▸ Exercise details:
Print the data exactly as written, line for line, and leave its pictures behind.

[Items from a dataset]
*** Block opens ***

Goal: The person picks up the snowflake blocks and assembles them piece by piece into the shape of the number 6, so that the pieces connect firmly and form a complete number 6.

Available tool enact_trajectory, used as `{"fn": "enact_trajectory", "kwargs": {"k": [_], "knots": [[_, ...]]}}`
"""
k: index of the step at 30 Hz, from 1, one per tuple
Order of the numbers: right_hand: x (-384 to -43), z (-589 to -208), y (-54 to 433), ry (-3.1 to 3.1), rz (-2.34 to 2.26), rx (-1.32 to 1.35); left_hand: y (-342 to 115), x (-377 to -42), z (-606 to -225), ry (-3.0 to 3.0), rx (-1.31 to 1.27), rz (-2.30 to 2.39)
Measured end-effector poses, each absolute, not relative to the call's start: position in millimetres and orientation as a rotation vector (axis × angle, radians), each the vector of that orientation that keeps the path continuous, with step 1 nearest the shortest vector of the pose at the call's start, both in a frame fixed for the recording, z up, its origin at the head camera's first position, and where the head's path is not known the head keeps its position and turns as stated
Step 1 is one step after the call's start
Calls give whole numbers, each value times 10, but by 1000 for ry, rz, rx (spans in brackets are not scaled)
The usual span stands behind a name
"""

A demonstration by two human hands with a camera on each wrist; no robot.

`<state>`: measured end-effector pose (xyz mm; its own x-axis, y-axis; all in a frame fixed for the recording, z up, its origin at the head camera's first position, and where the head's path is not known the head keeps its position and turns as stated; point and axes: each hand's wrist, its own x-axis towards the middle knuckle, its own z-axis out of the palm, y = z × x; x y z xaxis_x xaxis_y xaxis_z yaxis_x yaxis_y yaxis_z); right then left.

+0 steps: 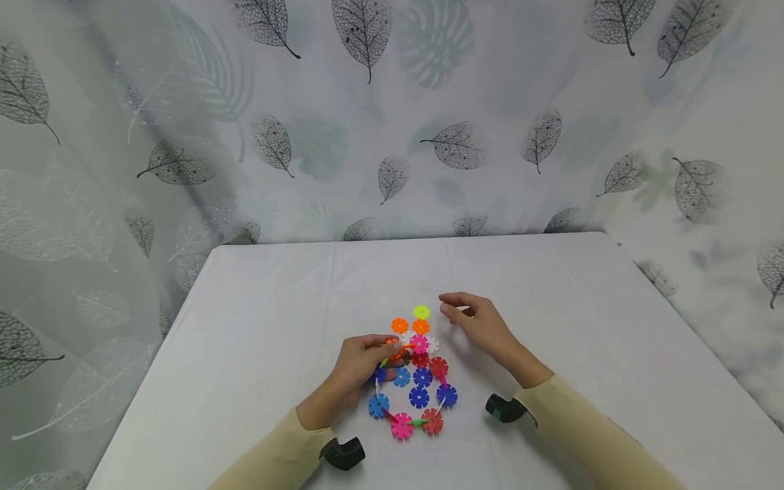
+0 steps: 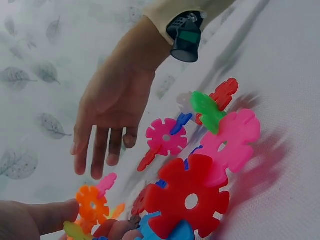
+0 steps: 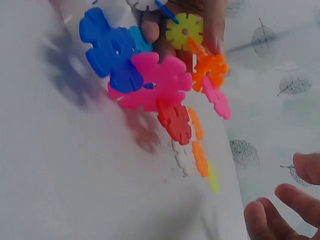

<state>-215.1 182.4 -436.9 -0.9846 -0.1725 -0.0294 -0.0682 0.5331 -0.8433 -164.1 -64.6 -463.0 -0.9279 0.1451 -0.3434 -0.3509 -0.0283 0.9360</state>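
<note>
My left hand (image 1: 354, 365) holds a ring of joined notched plastic discs by its upper left side, thumb on an orange disc (image 2: 93, 204). Blue, red and pink discs make up the ring, such as the lower pink disc (image 1: 401, 427) and the dark blue disc (image 1: 447, 395), with more discs slotted crosswise between them. In the left wrist view a big red disc (image 2: 170, 195) is nearest. My right hand (image 1: 480, 328) hovers to the right of the discs, fingers relaxed and holding nothing; its fingertips (image 3: 256, 212) show apart from the ring in the right wrist view.
Loose discs lie on the white table (image 1: 275, 306) just beyond the ring: a yellow disc (image 1: 421, 312), two orange ones and white ones. Blue discs (image 1: 419, 397) show inside the ring's outline. A leaf-patterned curtain (image 1: 392, 136) stands behind the table's far edge.
</note>
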Motion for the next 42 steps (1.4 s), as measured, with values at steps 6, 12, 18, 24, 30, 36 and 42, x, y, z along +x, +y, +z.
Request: {"fn": "enact_trajectory", "kwargs": {"k": [6, 12, 18, 24, 30, 36, 42], "knots": [[-2202, -4413, 1838, 2717, -1433, -155, -660, -1626, -4620, 1899, -221, 2025], [-2229, -4477, 1845, 2703, -1427, -121, -672, -1615, -4619, 1898, -217, 2019], [-2230, -4532, 1850, 2753, -1267, -182, -694, -1601, -4615, 1885, -201, 2032], [-2194, -4516, 1812, 2751, -1026, -347, -703, -1610, -4611, 1867, -202, 2043], [-2176, -4493, 1724, 2777, -911, -384, -701, -1620, -4605, 1887, -205, 2014], [-2174, -4481, 1707, 2787, -870, -381, -697, -1632, -4593, 1901, -203, 1997], [-2167, -4461, 1742, 2742, -957, -358, -703, -1649, -4614, 1957, -162, 1977]]}}
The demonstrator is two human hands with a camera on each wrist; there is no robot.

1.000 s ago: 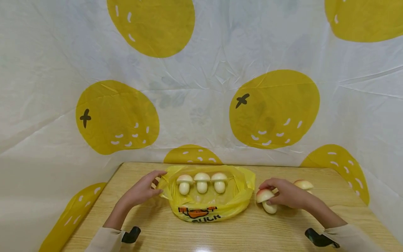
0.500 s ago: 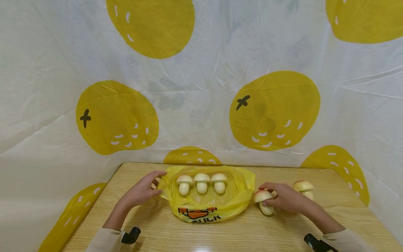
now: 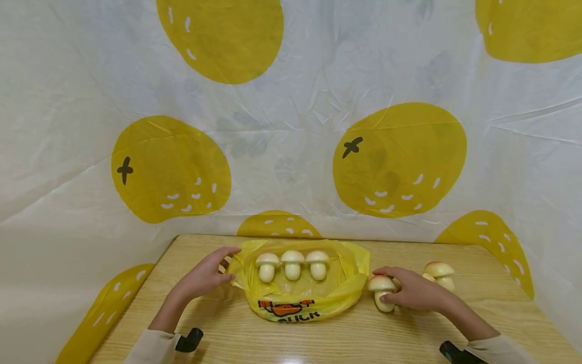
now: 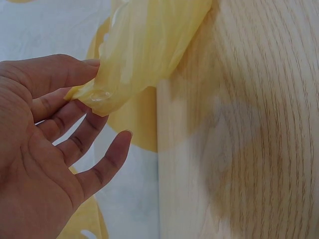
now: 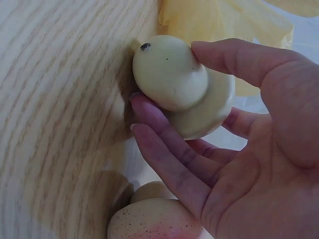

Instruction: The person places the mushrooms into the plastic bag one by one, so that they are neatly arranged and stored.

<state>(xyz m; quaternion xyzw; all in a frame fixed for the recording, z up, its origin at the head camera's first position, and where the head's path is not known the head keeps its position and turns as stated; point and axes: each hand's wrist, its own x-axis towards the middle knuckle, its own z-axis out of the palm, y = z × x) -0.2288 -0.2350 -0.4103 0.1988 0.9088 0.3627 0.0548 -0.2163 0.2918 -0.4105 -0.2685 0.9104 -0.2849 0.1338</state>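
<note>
A yellow plastic bag (image 3: 313, 311) with a duck print lies on the table, its mouth spread toward me. Three cream toy mushrooms (image 3: 292, 265) sit in a row in its opening, caps toward the back. My left hand (image 3: 204, 273) pinches the bag's left edge between thumb and fingers; the left wrist view shows the gathered plastic (image 4: 107, 97) at the fingertips. Just right of the bag, my right hand (image 3: 414, 288) holds another toy mushroom (image 3: 381, 284) with a reddish cap. In the right wrist view, thumb and fingers grip this mushroom's stem (image 5: 169, 72) and cap.
Behind my right hand lies another red-tinged mushroom (image 3: 440, 269) on the wooden table (image 3: 254, 344). A white cloth (image 3: 291, 167) with large yellow fruit prints hangs behind the table and along its sides.
My right hand has shifted slightly left and toward me, and its mushroom has turned a little. The mushroom behind that hand shows more fully. My left hand and the bag stay put.
</note>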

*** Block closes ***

▸ Your solution:
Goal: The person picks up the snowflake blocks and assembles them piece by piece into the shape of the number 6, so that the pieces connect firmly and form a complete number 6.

Available tool enact_trajectory, used as `{"fn": "enact_trajectory", "kwargs": {"k": [_], "knots": [[_, ...]]}}`
"""
k: index of the step at 30 Hz, from 1, one per tuple
Order of the numbers: right_hand: x (-384 to -43), z (-589 to -208), y (-54 to 433), ry (-3.1 to 3.1), rz (-2.34 to 2.26), rx (-1.32 to 1.35); left_hand: y (-342 to 115), x (-377 to -42), z (-606 to -225), ry (-3.0 to 3.0), rx (-1.31 to 1.27), rz (-2.30 to 2.39)
Measured end-effector poses, each absolute, not relative to the call's start: position in millimetres and orientation as a rotation vector (axis × angle, radians), each the vector of that orientation that keeps the path continuous, with step 1 nearest the shortest vector of the pose at the call's start, both in a frame fixed for the recording, z up, its origin at the head camera's first position, and where the head's path is not known the head keeps its position and turns as stated
Step 1 is one step after the call's start
Calls give whole numbers, each value times 10, but by 1000 for ry, rz, rx (spans in brackets are not scaled)
The usual span stands behind a name
"""

A demonstration by two human hands with a camera on each wrist; no robot.

`<state>`: measured end-effector pose (xyz mm; its own x-axis, y-axis; all in a frame fixed for the recording, z up, its origin at the head camera's first position, and where the head's path is not known the head keeps its position and turns as stated; point and axes: each hand's wrist, its own x-axis towards the middle knuckle, its own z-axis out of the palm, y = z × x; x y z xaxis_x xaxis_y xaxis_z yaxis_x yaxis_y yaxis_z); right then left.

+0 steps: 
+0 steps: 
+0 steps: 

<state>-215.1 182.4 -436.9 -0.9846 -0.1725 -0.0294 -0.0682 0.5331 -0.8433 -164.1 -64.6 -463.0 -0.9279 0.1451 -0.3434 -0.3509 -0.0283 0.9360</state>
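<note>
My left hand (image 1: 354, 365) holds a ring of joined notched plastic discs by its upper left side, thumb on an orange disc (image 2: 93, 204). Blue, red and pink discs make up the ring, such as the lower pink disc (image 1: 401, 427) and the dark blue disc (image 1: 447, 395), with more discs slotted crosswise between them. In the left wrist view a big red disc (image 2: 170, 195) is nearest. My right hand (image 1: 480, 328) hovers to the right of the discs, fingers relaxed and holding nothing; its fingertips (image 3: 256, 212) show apart from the ring in the right wrist view.
Loose discs lie on the white table (image 1: 275, 306) just beyond the ring: a yellow disc (image 1: 421, 312), two orange ones and white ones. Blue discs (image 1: 419, 397) show inside the ring's outline. A leaf-patterned curtain (image 1: 392, 136) stands behind the table's far edge.
</note>
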Motion for the next 42 steps (1.4 s), as measured, with values at steps 6, 12, 18, 24, 30, 36 and 42, x, y, z along +x, +y, +z.
Request: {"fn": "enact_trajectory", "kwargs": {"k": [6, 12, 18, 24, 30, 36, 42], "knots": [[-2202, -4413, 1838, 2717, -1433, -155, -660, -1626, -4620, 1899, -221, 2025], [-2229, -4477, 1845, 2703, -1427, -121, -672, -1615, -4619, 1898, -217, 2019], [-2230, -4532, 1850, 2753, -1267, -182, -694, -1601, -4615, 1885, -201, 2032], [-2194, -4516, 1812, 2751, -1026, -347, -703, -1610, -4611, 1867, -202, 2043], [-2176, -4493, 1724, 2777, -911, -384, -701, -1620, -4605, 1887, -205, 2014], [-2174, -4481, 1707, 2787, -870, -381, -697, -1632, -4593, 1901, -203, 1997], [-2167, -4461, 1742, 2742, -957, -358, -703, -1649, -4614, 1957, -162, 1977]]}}
The demonstrator is two human hands with a camera on each wrist; there is no robot.

1.000 s ago: 
0.500 s ago: 
now: 
now: 
now: 

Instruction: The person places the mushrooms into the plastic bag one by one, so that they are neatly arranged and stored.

<state>(xyz m; quaternion xyzw; all in a frame fixed for the recording, z up, its origin at the head camera's first position, and where the head's path is not known the head keeps its position and turns as stated; point and axes: each hand's wrist, its own x-axis towards the middle knuckle, its own z-axis out of the palm, y = z × x) -0.2288 -0.2350 -0.4103 0.1988 0.9088 0.3627 0.0548 -0.2163 0.2918 -0.4105 -0.2685 0.9104 -0.2849 0.1338</state>
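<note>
A yellow plastic bag (image 3: 313, 311) with a duck print lies on the table, its mouth spread toward me. Three cream toy mushrooms (image 3: 292, 265) sit in a row in its opening, caps toward the back. My left hand (image 3: 204, 273) pinches the bag's left edge between thumb and fingers; the left wrist view shows the gathered plastic (image 4: 107, 97) at the fingertips. Just right of the bag, my right hand (image 3: 414, 288) holds another toy mushroom (image 3: 381, 284) with a reddish cap. In the right wrist view, thumb and fingers grip this mushroom's stem (image 5: 169, 72) and cap.
Behind my right hand lies another red-tinged mushroom (image 3: 440, 269) on the wooden table (image 3: 254, 344). A white cloth (image 3: 291, 167) with large yellow fruit prints hangs behind the table and along its sides.
My right hand has shifted slightly left and toward me, and its mushroom has turned a little. The mushroom behind that hand shows more fully. My left hand and the bag stay put.
</note>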

No further output is expected for this exercise.